What this task involves — Go through the data below and transcribe it exactly. Omit the images.

Source data —
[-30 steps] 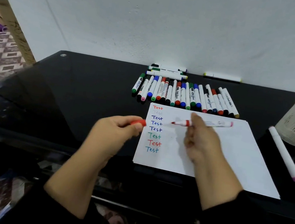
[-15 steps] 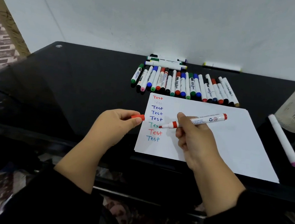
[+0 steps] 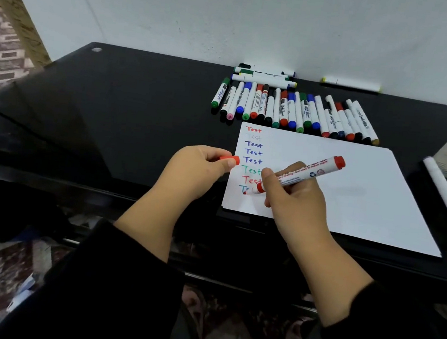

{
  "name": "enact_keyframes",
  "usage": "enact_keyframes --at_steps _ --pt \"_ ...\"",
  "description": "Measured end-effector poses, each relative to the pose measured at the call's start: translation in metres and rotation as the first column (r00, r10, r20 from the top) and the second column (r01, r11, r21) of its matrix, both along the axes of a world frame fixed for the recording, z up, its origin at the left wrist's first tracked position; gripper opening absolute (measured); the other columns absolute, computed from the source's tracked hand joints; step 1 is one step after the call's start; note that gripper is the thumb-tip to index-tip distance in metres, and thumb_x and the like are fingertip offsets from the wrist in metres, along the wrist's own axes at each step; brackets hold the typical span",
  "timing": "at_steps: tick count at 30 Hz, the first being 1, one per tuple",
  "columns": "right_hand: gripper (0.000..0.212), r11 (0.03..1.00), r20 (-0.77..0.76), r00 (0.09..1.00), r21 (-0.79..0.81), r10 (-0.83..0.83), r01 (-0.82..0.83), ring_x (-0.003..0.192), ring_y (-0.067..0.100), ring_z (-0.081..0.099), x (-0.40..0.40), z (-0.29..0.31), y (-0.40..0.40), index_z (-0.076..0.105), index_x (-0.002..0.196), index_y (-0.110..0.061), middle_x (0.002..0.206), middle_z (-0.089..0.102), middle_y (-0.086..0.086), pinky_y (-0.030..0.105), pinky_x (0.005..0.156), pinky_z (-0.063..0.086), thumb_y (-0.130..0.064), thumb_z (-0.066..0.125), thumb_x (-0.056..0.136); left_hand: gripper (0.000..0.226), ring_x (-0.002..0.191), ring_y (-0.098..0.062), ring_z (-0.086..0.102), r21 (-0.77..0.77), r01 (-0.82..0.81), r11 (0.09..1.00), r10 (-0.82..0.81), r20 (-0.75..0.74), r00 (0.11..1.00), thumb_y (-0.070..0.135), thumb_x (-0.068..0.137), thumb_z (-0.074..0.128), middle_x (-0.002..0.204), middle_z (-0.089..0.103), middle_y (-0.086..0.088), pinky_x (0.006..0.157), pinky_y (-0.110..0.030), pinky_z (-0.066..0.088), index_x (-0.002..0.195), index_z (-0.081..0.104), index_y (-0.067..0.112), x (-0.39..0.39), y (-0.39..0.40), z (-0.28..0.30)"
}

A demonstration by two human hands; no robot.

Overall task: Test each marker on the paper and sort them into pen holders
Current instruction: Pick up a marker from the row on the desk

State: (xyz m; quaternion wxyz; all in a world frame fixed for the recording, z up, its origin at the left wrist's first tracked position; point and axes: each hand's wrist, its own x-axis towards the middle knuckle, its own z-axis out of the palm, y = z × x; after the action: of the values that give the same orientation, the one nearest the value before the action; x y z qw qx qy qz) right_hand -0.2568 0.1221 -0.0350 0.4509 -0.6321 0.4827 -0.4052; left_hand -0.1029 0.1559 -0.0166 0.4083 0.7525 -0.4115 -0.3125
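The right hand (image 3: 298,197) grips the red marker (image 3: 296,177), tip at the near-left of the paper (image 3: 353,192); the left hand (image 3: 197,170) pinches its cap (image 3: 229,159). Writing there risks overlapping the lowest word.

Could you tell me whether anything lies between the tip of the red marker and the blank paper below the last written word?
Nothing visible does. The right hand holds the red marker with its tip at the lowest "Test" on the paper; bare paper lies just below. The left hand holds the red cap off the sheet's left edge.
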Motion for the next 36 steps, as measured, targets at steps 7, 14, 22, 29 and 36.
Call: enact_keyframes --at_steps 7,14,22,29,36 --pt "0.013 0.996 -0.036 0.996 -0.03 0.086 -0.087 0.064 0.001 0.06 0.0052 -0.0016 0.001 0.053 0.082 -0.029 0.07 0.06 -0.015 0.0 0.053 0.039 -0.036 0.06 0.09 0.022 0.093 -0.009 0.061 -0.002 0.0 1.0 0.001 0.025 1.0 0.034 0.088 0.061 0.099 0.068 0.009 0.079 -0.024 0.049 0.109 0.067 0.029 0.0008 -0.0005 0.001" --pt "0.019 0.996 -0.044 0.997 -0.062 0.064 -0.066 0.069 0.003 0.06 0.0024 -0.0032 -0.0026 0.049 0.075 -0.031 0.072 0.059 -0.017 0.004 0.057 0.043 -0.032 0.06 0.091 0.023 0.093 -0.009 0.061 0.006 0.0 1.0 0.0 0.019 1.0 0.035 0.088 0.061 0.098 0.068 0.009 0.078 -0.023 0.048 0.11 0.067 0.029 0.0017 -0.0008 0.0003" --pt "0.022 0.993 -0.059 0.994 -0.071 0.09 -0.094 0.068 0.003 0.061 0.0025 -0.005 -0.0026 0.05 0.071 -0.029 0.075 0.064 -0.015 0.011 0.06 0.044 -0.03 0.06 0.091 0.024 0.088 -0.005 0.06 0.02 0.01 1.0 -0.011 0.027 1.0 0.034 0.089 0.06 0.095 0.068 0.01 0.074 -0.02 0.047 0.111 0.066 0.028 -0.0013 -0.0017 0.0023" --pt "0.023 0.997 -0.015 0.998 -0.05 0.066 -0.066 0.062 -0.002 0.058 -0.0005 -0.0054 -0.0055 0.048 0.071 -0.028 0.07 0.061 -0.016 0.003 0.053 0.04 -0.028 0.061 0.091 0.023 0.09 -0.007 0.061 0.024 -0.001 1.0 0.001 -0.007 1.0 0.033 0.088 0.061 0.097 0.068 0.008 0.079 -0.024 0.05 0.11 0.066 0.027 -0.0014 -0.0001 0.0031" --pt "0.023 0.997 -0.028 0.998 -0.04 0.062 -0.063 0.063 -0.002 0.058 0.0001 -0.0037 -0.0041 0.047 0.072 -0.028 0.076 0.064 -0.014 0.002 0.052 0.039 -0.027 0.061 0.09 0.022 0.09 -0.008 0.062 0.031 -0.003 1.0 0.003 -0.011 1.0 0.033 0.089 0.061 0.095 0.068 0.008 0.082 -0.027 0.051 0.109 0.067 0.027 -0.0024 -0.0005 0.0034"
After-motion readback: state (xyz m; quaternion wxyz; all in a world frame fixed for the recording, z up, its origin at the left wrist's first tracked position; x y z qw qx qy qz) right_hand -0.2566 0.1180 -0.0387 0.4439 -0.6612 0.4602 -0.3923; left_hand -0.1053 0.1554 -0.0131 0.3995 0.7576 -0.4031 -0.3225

Your solution —
[-30 steps] 
[-15 steps] 
[+0 steps] 

{
  "name": "enact_keyframes",
  "usage": "enact_keyframes --at_steps _ --pt \"_ ...\"",
  "description": "Measured end-effector poses, each relative to the pose measured at the call's start: translation in metres and rotation as the first column (r00, r10, r20 from the top) and the second column (r01, r11, r21) of its matrix, both along the axes of a world frame fixed for the recording, z up, its origin at the left wrist's first tracked position; gripper opening absolute (measured); the other columns absolute, computed from the source's tracked hand joints; step 1 is one step after the call's start; note that gripper is the thumb-tip to index-tip distance in metres, and thumb_x and the like are fingertip offsets from the wrist in metres, along the wrist's own axes at each step; brackets hold the typical span",
  "timing": "at_steps: tick count at 30 Hz, the first being 1, one per tuple",
  "columns": "right_hand: gripper (0.000..0.212), r11 (0.03..1.00), r20 (-0.77..0.76), r00 (0.09..1.00), r21 (-0.79..0.81), r10 (-0.83..0.83), r01 (-0.82..0.83), ring_x (-0.003..0.192), ring_y (-0.067..0.100), ring_z (-0.081..0.099), x (-0.40..0.40), z (-0.29..0.31), y (-0.40..0.40), index_z (-0.076..0.105), index_x (-0.002..0.196), index_y (-0.110..0.061), middle_x (0.002..0.206), middle_z (-0.089..0.102), middle_y (-0.086..0.086), pinky_y (-0.030..0.105), pinky_x (0.005..0.156), pinky_z (-0.063..0.086), thumb_y (-0.130..0.064), thumb_z (-0.066..0.125), thumb_x (-0.056..0.136); left_hand: gripper (0.000..0.226), ring_x (-0.002..0.191), ring_y (-0.098..0.062), ring_z (-0.086..0.102), r21 (-0.77..0.77), r01 (-0.82..0.81), r11 (0.09..1.00), r10 (-0.82..0.81), r20 (-0.75..0.74), r00 (0.11..1.00), thumb_y (-0.070..0.135), thumb_x (-0.068..0.137), thumb_z (-0.074..0.128), middle_x (-0.002..0.204), middle_z (-0.089..0.103), middle_y (-0.086..0.088), pinky_x (0.006..0.157), pinky_y (-0.110..0.030), pinky_z (-0.066..0.088), index_x (-0.002..0.195), index_z (-0.081..0.104), index_y (-0.067..0.112), x (-0.39..0.39), y (-0.39..0.40), z (-0.28..0.30)"
}

A demonstration by two human hands; no robot.

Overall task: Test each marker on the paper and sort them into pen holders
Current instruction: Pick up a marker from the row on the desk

State: (xyz m; quaternion wxyz; all in a world frame fixed for the recording, z up, its origin at the left wrist's first tracked position; point and axes: each hand's wrist, its own x-axis towards the middle knuckle, its own z-axis out of the palm, y = z × x; after the action: of the values that give the same orientation, the one nearest the value before the action; x y z qw qx qy qz) right_hand -0.2568 0.1221 -0.0350 0.4509 -0.6321 0.4827 -0.4052; left_hand -0.1029 0.1559 -0.0166 0.4083 0.7525 -0.4115 -0.3125
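The right hand (image 3: 298,197) grips the red marker (image 3: 296,177), tip at the near-left of the paper (image 3: 353,192); the left hand (image 3: 197,170) pinches its cap (image 3: 229,159). Writing there risks overlapping the lowest word.

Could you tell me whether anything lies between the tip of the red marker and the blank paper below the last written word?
Nothing visible does. The right hand holds the red marker with its tip at the lowest "Test" on the paper; bare paper lies just below. The left hand holds the red cap off the sheet's left edge.
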Motion for the next 36 steps, as measured, targets at steps 7, 14, 22, 29 and 36.
Call: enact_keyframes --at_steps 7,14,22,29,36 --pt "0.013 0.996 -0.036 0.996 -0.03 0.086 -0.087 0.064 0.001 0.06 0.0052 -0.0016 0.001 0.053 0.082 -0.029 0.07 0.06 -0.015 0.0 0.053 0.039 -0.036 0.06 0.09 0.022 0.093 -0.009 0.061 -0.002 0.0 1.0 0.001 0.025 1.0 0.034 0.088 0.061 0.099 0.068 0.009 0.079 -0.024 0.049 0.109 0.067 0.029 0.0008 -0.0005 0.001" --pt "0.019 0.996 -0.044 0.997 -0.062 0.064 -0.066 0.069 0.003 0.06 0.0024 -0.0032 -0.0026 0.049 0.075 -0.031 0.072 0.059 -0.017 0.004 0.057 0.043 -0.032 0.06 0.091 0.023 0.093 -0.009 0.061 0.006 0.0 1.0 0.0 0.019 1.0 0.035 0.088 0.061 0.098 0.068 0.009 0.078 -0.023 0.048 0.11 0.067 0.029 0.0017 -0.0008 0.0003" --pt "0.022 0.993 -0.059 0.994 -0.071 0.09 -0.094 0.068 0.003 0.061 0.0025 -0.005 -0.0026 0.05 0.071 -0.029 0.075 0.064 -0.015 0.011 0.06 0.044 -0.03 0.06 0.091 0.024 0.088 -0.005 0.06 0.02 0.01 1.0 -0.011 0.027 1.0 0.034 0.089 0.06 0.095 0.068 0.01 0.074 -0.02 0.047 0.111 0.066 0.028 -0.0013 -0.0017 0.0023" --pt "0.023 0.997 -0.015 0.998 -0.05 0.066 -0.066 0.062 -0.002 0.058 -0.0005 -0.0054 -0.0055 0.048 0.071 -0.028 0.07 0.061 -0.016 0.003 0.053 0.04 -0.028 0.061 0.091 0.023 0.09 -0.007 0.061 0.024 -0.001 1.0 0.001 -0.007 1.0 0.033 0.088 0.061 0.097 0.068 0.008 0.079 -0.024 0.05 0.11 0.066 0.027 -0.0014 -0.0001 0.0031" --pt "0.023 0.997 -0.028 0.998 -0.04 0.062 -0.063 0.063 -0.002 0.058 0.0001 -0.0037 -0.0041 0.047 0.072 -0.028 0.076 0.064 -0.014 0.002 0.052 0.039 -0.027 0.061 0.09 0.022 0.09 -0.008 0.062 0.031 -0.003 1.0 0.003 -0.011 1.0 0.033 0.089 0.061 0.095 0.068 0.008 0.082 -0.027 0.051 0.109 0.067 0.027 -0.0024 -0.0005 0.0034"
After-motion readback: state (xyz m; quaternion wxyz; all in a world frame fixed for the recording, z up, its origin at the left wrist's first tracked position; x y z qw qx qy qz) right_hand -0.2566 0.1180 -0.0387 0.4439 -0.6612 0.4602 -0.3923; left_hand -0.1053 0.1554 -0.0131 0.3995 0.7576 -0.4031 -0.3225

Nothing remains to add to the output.